• _What you have to do_: From the line containing "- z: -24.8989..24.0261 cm" through the last line of the material, copy every line exactly, both ends inclusive; do not copy pictures.
===== Information shown =====
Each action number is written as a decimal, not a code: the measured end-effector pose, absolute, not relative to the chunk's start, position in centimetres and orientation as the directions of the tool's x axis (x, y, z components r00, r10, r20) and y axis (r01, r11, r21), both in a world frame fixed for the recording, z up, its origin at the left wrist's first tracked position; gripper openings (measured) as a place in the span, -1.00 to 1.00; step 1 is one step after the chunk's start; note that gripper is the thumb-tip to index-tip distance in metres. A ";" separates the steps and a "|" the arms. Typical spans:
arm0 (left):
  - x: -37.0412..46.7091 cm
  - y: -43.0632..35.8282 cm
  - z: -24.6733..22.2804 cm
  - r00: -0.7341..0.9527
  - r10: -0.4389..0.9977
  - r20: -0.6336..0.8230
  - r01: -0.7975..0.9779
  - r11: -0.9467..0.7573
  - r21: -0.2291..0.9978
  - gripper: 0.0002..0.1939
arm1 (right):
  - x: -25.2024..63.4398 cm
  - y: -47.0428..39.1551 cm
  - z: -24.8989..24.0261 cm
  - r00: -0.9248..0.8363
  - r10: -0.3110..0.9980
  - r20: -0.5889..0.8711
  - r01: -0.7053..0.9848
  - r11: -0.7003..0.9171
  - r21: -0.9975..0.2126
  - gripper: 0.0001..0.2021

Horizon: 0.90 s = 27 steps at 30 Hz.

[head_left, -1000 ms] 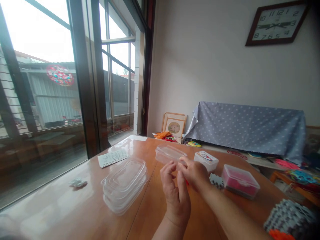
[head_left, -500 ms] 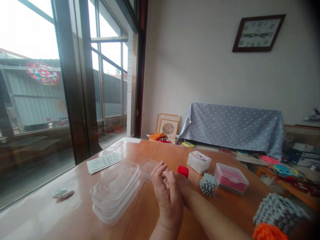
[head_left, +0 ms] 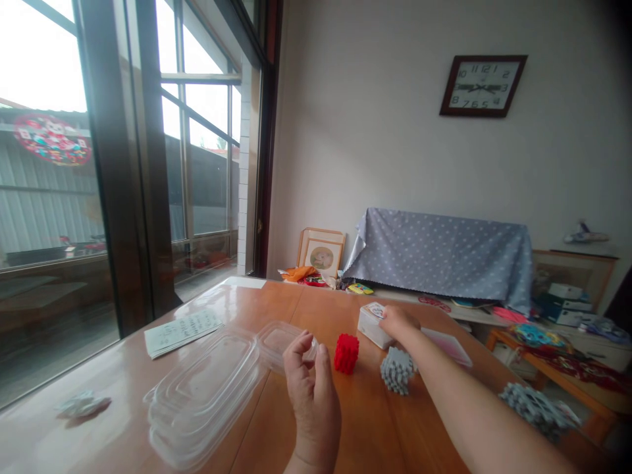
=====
• _Response_:
  - z: -24.8989..24.0261 cm
  - r00: -0.9248..0.8363
  - r10: -0.3110..0.9980
  - r20: -0.5889..0.8711
  - r01: -0.7053..0.9848
  - r11: -0.7003..0.9171
  - r21: -0.9975..0.2126
  - gripper: 0.0001..0.2021

Horizon: 0.90 s = 27 steps at 30 Hz.

[head_left, -1000 ms] 
[head_left, -500 ms] 
[head_left, +0 ms] 

Nothing more remains to be done for this exercise.